Es gibt im Internet ein schönes altes Klassenfoto. Darauf sind unter anderem zu sehen Henryk G., Regina S., geb. B., Heidi D., geb. Sch., Frank Z. sowie der wunderbare Herr Stierwald. Niemand hat uns damals gefragt, nun gut, das war das Regime. Aber jetzt? Herr Stierwald ist leider gestorben – hat jemand seine Nachkommen gefragt? Ich bin auf diesem Foto irgendwie unglücklich getroffen, eigentlich sehe ich nämlich viel besser aus, viel männlicher – wieso zum Teufel dürfen die das?

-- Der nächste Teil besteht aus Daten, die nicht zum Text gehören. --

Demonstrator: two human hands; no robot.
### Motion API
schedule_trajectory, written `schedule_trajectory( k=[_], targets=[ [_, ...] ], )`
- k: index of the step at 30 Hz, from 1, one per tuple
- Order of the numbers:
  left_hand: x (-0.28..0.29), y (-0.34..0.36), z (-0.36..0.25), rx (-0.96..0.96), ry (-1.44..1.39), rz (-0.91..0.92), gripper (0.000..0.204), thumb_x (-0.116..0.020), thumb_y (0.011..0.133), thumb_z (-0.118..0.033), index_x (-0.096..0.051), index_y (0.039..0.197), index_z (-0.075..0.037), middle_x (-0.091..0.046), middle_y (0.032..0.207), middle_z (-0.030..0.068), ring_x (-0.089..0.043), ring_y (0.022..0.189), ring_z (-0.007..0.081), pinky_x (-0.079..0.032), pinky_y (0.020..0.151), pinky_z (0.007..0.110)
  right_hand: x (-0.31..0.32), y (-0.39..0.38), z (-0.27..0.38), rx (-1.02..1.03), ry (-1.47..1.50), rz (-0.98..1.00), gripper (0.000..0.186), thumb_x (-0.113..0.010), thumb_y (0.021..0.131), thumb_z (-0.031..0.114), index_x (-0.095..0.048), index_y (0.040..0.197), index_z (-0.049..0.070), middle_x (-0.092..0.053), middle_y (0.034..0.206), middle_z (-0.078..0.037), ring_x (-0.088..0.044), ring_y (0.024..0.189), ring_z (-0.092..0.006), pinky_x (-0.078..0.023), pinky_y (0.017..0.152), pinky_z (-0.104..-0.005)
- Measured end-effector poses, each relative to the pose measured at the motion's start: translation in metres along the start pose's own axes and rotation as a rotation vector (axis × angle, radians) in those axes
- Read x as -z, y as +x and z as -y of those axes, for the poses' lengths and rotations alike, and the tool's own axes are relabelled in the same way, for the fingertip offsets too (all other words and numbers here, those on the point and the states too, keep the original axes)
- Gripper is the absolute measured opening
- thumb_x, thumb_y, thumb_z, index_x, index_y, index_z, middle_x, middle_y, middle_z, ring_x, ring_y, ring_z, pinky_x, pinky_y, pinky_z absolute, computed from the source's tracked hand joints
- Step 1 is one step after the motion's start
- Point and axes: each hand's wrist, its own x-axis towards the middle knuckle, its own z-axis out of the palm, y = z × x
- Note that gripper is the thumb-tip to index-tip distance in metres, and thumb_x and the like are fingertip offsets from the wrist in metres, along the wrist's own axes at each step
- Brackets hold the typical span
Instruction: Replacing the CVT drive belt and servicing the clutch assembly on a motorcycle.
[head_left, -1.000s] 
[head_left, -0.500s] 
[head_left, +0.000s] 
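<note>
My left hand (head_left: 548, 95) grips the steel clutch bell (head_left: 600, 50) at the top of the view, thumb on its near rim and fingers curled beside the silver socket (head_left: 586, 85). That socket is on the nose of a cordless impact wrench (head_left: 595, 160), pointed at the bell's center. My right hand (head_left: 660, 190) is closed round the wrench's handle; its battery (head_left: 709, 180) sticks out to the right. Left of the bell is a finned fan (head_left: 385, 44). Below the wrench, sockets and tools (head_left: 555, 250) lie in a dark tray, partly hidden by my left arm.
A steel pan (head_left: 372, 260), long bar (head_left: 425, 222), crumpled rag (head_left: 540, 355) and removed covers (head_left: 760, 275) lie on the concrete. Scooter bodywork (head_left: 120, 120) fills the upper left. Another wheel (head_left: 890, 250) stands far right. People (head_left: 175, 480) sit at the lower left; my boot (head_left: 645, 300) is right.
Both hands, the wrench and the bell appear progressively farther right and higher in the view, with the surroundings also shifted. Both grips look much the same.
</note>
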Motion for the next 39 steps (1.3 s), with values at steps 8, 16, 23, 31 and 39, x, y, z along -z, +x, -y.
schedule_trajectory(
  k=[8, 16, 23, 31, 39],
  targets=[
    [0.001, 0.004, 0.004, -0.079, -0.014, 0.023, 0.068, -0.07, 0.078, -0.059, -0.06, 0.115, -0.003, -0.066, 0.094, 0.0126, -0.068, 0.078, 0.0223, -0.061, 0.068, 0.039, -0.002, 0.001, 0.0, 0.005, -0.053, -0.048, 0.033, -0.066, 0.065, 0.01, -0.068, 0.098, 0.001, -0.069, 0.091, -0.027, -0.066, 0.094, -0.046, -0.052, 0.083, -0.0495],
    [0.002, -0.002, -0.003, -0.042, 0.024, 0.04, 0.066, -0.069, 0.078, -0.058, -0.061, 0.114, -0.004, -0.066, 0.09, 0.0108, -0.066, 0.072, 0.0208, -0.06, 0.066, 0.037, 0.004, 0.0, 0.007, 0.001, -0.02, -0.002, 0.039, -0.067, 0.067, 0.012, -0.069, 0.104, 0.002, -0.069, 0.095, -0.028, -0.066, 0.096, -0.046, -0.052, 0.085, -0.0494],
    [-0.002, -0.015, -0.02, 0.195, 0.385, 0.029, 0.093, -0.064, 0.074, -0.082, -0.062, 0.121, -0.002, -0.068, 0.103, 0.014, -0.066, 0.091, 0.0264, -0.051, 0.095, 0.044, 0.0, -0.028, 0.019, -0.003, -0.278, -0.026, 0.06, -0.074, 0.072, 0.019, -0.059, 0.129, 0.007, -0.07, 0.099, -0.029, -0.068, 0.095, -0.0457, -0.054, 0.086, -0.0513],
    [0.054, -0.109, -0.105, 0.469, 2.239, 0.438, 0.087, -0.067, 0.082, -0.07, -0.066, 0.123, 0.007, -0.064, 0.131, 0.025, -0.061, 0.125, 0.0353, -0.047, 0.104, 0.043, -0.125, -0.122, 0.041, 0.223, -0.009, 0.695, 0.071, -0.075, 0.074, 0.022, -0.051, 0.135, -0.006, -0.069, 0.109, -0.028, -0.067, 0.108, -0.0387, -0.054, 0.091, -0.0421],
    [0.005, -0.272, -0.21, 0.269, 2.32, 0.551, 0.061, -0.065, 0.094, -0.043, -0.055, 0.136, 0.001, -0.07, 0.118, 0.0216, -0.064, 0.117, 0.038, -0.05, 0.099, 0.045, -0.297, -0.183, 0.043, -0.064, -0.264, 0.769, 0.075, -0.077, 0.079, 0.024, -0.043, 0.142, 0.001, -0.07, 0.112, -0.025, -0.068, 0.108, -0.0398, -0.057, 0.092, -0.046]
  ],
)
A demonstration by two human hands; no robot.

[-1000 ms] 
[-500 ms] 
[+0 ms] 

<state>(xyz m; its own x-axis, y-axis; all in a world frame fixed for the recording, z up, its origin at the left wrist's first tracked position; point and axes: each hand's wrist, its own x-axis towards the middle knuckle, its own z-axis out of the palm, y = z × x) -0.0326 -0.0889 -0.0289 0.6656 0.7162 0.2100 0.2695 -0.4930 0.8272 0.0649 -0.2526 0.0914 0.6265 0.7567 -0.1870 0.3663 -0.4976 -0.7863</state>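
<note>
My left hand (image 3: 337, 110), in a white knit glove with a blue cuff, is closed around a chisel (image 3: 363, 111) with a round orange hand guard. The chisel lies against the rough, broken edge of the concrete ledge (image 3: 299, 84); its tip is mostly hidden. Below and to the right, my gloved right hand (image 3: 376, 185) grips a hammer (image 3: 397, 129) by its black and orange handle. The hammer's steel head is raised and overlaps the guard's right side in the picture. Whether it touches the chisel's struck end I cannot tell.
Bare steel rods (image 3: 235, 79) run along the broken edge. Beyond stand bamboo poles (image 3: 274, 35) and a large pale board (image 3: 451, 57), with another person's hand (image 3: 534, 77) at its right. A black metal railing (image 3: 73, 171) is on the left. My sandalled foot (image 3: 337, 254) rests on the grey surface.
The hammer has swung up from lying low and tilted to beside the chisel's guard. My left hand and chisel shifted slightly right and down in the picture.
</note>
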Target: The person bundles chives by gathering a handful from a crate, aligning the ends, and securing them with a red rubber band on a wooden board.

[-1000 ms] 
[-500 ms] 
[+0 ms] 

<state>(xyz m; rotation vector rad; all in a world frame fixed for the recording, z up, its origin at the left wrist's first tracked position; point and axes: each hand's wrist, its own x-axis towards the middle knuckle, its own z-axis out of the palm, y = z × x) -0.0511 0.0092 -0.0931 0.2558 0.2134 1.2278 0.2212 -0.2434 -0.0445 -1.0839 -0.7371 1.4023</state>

Ich weiß schon, das ist übertrieben, das wird schon nicht so heiß gegessen. Aber erst mal wird tüchtig heiße Luft geblasen. Und zwar so lang, bis sie die Mehrheit der Menschen davon überzeugt haben, dass Datenschutz im Eigentlichen ein Quark ist, eine Lächerlichkeit, die die da oben sich so ausgedacht haben. Nein, das ist es nicht, eigentlich. Jeder Arzt, den ich in den letzten Monaten aufsuchte, ließ mir einen Vordruck, betreffend meiner Einwilligung zur Verarbeitung meiner Daten über den Tresen schieben. Ausnahmslos Ärzte, die meine Daten schon lang haben. Gesetzt, ich unterschriebe nicht – und eine Einwilligung ist ja nur sinnvoll, wenn auch ihre Verweigerung möglich und sinnvoll ist – was wäre dann? Dann könnten sie mich nicht mehr behandeln, dann wüssten sie nicht, welche Rechnung sie wohin schicken können, dann wüssten sie nicht mehr, welche Dosis von welchem Medikament sie letztens verschrieben haben, welche Untersuchung in diesem Monat, festgelegt vor einem halben Jahr, unbedingt fällig ist. Dann könnten sie mit mir über Fußball oder Radfahren oder Zeitung plaudern, nur behandeln könnten sie mich nicht, es sei denn, bei Lebensgefahr. Natürlich, alle Patienten werden unterschreiben, sonst können sie ja keine Patienten mehr sein, und alles wird so bleiben wie es war, im Prinzip. Nur mit dem Unterschied, dass die verunsicherten Arztpraxen noch mehr Formulare, noch mehr Bürokratie haben. Und das System hat sich wieder einmal grunzend selbst bewegt. Wir brauchen gar nicht auf die Künstliche Intelligenz zu warten, um zu erleben, dass sich Prozesse vollziehen, in die Menschen nicht mehr regulierend eingreifen können. Diese Prozesse laufen schon seit über hundert Jahren in der Bürokratie. Deutsch, so hat schon Richard Wagner gesagt, bedeute „. . . die Sache, die man treibt, um ihrer selbst und der Freude an ihr willen treiben.“Aber das gilt nicht nur im Wagner-Land, es gilt in der ganzen EU.
Übrigens wurde ich von dieser Zeitung nie gefragt, ob sie meinen Namen und mein Bild verarbeiten dürfen. Mal sehen, vielleicht ist da ein kleines Schmerzensgeld drin.